**What the task requires**. Pull every line with "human" from the material.

Data for the task section start

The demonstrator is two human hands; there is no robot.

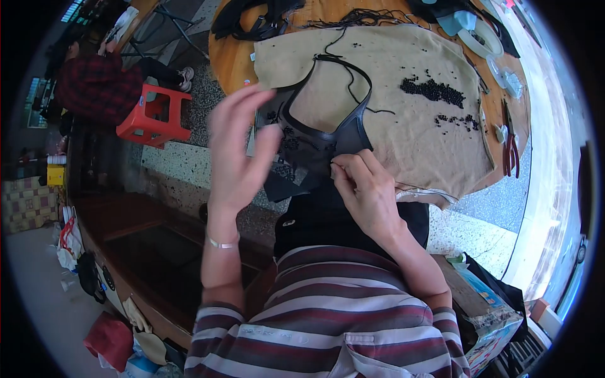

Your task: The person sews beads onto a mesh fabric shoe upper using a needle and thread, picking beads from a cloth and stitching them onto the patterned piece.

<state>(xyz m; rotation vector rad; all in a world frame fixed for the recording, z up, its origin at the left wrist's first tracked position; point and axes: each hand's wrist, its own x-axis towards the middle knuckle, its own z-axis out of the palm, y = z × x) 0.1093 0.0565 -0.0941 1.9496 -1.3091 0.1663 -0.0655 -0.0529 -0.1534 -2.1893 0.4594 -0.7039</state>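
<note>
A black mesh garment piece (305,148) with a looped strap lies across the near edge of the beige cloth (403,142). Dark beadwork shows on the mesh's left part. My right hand (368,189) pinches the garment near its lower right edge, thumb and index finger pressed together; anything small between the fingertips is too tiny to make out. Raised over the garment's left side, my left hand (242,151) is smeared by motion, its fingers spread apart, holding nothing I can see. Loose black beads (435,91) lie in a heap and a scatter farther right on the cloth.
The cloth covers much of a round wooden table (230,57). Red-handled pliers (510,148) rest at its right edge, near a clear roll (482,41). Black cords (359,17) lie at the back. To the left, a person in a checked shirt (97,88) is by a red stool (154,116).
</note>
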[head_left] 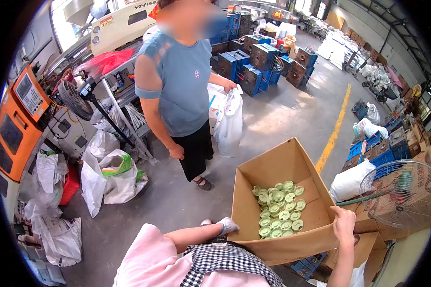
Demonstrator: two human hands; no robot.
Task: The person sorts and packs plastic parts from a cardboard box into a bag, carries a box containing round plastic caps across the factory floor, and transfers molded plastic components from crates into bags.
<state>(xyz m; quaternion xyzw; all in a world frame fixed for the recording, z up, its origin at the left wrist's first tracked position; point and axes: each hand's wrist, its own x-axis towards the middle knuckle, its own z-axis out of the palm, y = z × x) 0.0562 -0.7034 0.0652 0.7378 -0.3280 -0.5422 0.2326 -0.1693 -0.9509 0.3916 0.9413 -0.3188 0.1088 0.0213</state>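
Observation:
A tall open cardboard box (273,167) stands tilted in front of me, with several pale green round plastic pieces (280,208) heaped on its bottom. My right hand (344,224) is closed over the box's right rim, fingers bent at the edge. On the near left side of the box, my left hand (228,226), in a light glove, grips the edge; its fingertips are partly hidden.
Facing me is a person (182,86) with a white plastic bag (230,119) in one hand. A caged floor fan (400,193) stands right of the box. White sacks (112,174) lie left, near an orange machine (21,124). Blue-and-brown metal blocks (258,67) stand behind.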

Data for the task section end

**Result below**.
The demonstrator is two human hands; there is no robot.
Demonstrator: two human hands; no robot.

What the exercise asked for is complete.